El gobierno les ha concedido un par de franjas horarias para pasear. La primera de ellas, de 10 a 12 (la otra abarca de 19.00 a 20.00), se convierte en un estrecho desfiladero que el ejército más veterano del planeta hace suyo con las mascarillas de innegociable y responsable escudo. Por lo general, es fácil localizarles en los parques de la ciudad, donde el sol es ahora más sol, el aire respira a pleno pulmón y los árboles y las flores han transformado la primavera de la metrópolis en una irreconocible paleta de inauditos colores. Con el silencio de pacífico fondo, las personas mayores caminan en soledad o en compañía; por senderos de polvo y asfaltados corredores; ayudados por bastones o a un ritmo alegre.
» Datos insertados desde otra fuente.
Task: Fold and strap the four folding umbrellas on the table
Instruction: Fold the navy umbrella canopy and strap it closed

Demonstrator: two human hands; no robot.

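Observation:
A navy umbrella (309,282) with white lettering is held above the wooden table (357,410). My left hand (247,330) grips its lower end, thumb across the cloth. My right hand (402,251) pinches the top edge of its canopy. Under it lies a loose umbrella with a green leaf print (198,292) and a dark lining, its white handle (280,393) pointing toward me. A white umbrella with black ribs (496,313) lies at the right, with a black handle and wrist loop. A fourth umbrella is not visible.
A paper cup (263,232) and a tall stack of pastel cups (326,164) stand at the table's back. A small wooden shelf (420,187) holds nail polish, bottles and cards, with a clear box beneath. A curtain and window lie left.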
Lo artificial en la batalla contra la covid-19 ha construido este reducido e incompleto paraíso, una reserva de la naturaleza de hombres y mujeres que se beben la vida con sorbos cortos aunque intensos, sabiéndose más especiales que nunca por los peligros pero también por el orgullo de sentirse invencibles dentro de un cuerpo que transporta con tardanza su historia, la historia. Al mediodía se retiran bajo un cielo azul jamás imaginado, y quedan sus huellas como fértil legado de un día más en la tierra que labraron para la libertad y que hoy siguen luchando por recuperarla por ese angosto desfiladero. Aun en su peregrinaje inevitablemente melancólico, rebeldes, dignos, sabios y fuertes como robles centenarios.